I remember a guy in college, I think his name was Phil, who always wore a purple corduroy blazer with an Up The Bracket button with pride of place on the lapel. I didn’t know what ‘Up The Bracket’ was, what it meant, and wouldn’t for another three or four years until Alex moved in. He knew. Come to think of it he had the same haircut as Phil.
“Do you know The Libertines?” he must have asked at some point. I didn’t of course, having taken the deliberate decision in 2001 to stop listening to the radio after deciding there was never anything good on. Music magazines were out too, I’d never heard of Pete Doherty or Carl Barat, The Libertines had passed me by completely. Alex was an avid reader of the NME and a subscriber to The Daily Pete, an email service with nightly dispatches on Doherty’s exploits.

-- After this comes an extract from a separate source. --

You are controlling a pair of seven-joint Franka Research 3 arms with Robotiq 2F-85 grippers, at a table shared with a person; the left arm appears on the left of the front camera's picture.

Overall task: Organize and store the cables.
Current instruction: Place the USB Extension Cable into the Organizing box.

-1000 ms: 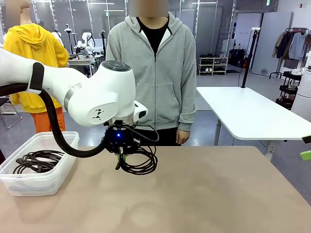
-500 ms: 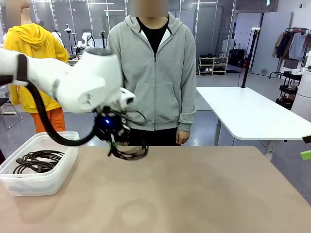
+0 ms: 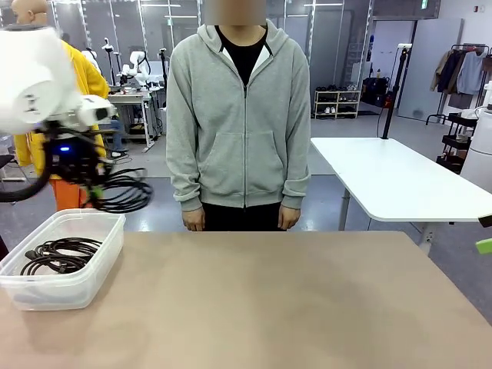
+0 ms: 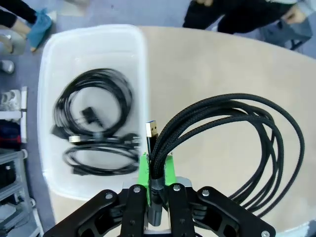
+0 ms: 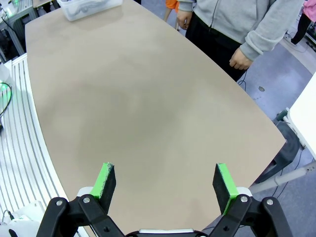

When I first heard Up The Bracket I thought it was hot garbage: too messy, too sloppy. One night we were slamming CDs into the stereo in the small hours and the record just clicked with me. The Libertines self-titled came next then the Babyshambles debut. None of them are as good though.
Alex’s ability to breezily learn songs on guitar by ear was seriously impressive. I had a tin ear and had zero idea how it was done. That winter we spent countless hours in a freezing garden shed bent over guitars, sharing a cigarette, him showing me the chords to Up The Bracket songs. How could he tell what chord was being played? How did he understand whether it was major or minor? It was like black magic.
It wasn’t punk music, not really. It certainly wasn’t Metallica, but I dug it all the same. I wouldn’t be seen in an indie disco before Up The Bracket, not on your life, but afterwards it didn’t seem so lame.